◆ The task ◆
The lines to reproduce from the material below are those from the one containing "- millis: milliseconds" through the one containing "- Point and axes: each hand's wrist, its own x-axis", both included; write them out exactly and add nothing.

◆ Data shown ◆
--- START ---
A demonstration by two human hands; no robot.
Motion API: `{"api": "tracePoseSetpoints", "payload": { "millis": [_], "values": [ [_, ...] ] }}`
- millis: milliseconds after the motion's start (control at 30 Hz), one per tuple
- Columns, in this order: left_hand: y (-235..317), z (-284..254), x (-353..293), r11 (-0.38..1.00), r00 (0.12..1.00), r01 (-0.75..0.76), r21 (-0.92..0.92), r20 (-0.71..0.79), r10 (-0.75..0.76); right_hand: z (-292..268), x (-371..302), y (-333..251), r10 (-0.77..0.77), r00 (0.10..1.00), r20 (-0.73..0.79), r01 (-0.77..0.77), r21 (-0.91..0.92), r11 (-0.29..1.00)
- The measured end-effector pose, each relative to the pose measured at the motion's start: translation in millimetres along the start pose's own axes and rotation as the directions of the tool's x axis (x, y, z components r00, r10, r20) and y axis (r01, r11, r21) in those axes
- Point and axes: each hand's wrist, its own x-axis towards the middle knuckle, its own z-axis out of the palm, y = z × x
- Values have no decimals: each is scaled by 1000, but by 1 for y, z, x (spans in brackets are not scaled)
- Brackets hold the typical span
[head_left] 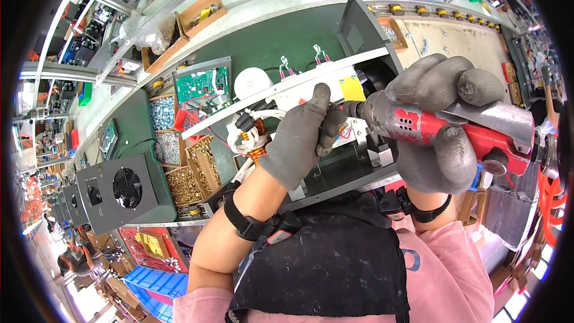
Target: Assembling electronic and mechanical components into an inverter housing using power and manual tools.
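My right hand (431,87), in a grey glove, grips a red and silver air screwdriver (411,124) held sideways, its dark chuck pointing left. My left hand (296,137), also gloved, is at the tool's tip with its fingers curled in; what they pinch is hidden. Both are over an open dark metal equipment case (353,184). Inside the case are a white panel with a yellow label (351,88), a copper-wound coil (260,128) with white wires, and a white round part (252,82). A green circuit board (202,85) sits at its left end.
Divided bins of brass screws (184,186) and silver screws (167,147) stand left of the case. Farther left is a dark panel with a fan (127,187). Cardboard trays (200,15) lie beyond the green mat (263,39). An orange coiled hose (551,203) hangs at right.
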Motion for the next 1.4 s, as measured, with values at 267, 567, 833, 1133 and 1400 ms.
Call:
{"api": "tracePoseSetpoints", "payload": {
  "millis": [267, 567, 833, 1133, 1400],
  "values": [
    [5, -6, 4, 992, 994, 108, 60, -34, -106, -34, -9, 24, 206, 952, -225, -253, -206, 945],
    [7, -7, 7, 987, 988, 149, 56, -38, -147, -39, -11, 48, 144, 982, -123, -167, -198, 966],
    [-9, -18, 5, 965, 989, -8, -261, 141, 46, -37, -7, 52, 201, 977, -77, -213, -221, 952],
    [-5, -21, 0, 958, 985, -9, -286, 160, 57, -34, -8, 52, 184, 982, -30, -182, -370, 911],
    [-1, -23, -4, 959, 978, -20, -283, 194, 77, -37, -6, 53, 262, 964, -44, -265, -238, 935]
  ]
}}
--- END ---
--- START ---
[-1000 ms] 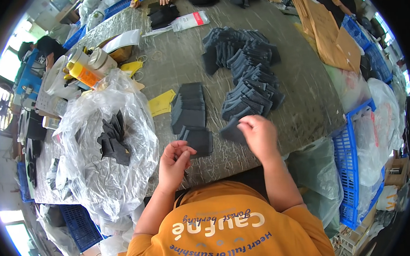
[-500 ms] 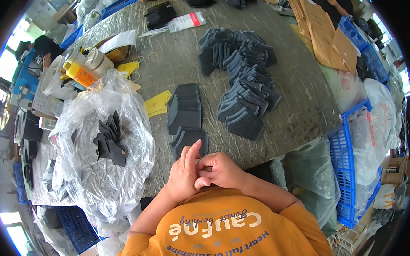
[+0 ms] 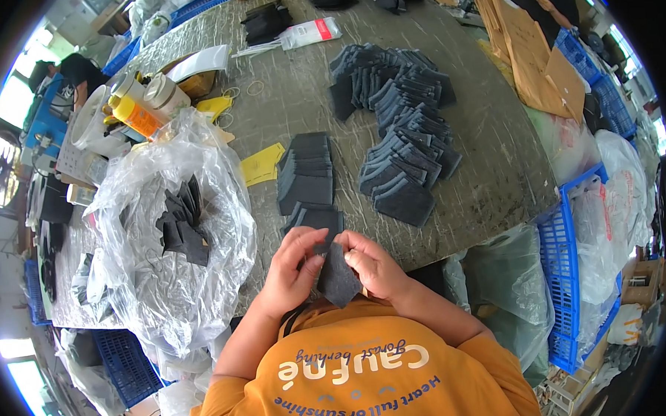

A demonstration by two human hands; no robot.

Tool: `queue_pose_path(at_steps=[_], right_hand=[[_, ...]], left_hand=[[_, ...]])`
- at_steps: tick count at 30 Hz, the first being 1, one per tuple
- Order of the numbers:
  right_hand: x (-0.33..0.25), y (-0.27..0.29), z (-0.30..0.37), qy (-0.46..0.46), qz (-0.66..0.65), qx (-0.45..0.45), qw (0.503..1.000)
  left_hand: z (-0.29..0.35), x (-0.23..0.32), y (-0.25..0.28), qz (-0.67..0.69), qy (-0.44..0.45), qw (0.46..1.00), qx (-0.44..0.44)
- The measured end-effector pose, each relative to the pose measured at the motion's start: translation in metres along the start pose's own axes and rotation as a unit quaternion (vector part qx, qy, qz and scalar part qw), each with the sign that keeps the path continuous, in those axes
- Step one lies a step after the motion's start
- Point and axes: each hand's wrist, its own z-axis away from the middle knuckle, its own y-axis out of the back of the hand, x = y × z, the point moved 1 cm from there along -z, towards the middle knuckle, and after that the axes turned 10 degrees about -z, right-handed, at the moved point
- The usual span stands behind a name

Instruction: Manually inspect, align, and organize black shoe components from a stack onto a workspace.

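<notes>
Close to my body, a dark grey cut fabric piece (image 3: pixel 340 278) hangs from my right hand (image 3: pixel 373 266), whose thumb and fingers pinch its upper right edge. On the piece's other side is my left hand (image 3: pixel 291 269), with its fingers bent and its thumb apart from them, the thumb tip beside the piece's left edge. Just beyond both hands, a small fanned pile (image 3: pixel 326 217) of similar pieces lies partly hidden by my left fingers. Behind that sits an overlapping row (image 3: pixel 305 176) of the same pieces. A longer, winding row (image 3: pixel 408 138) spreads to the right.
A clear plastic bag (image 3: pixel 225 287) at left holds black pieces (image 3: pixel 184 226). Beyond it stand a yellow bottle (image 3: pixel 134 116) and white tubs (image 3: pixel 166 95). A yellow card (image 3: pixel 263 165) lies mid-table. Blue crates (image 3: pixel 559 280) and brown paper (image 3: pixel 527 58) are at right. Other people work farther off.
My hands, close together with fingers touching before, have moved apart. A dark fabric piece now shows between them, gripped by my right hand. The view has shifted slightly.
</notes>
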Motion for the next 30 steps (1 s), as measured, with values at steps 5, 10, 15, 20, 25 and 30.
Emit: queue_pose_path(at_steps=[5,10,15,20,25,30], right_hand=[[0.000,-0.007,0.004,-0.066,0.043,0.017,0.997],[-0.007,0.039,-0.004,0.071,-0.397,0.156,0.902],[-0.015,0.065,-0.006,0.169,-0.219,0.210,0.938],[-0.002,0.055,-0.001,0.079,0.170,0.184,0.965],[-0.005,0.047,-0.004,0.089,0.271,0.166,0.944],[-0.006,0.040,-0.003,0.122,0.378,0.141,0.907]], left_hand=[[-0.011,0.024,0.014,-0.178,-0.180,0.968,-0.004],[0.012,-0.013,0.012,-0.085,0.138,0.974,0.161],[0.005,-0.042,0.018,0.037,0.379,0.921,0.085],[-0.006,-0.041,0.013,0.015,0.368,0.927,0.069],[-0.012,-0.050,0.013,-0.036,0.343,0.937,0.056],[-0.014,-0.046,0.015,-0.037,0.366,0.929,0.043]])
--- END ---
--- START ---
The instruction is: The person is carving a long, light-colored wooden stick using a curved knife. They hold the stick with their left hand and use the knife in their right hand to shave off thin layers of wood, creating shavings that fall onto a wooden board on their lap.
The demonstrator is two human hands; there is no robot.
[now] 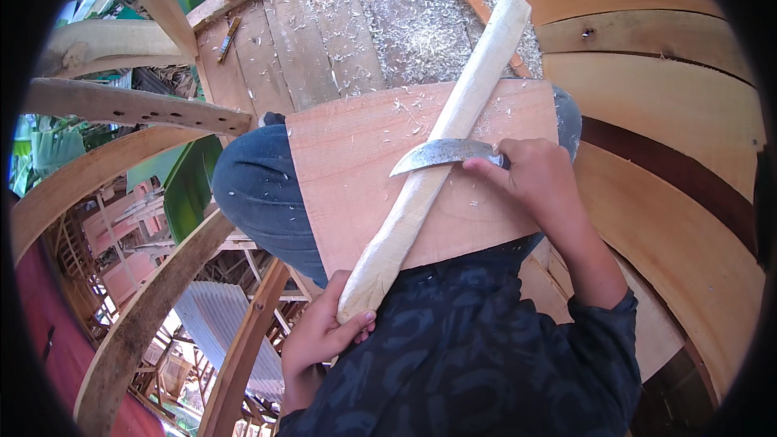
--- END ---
◆ Written answer ◆
- millis: milliseconds after the motion's start (control at 30 Hz), one per tuple
- Columns, in this order: left_hand: y (-235..317), z (-284..254), x (-353..293), r11 (-0.38..1.00), r00 (0.12..1.00), r01 (-0.75..0.76), r21 (-0.92..0.92), r20 (-0.71..0.79), r10 (-0.75..0.76); right_hand: z (-292..268), x (-371..302), y (-333..251), r10 (-0.77..0.77), r00 (0.10..1.00), r20 (-0.73..0.79), r01 (-0.77..0.77), r21 (-0.91..0.92), r11 (-0.29..1.00)
- The measured end-effector pose, each relative to the pose measured at the motion's start: translation in millimetres along the start pose's own axes and rotation as the directions of the tool's x axis (x, y, z components r00, r10, r20) and y axis (r01, r11, r21) in those axes
- Point and axes: each hand's wrist, its own x-axis towards the middle knuckle, its own z-axis out of the palm, y = z × x

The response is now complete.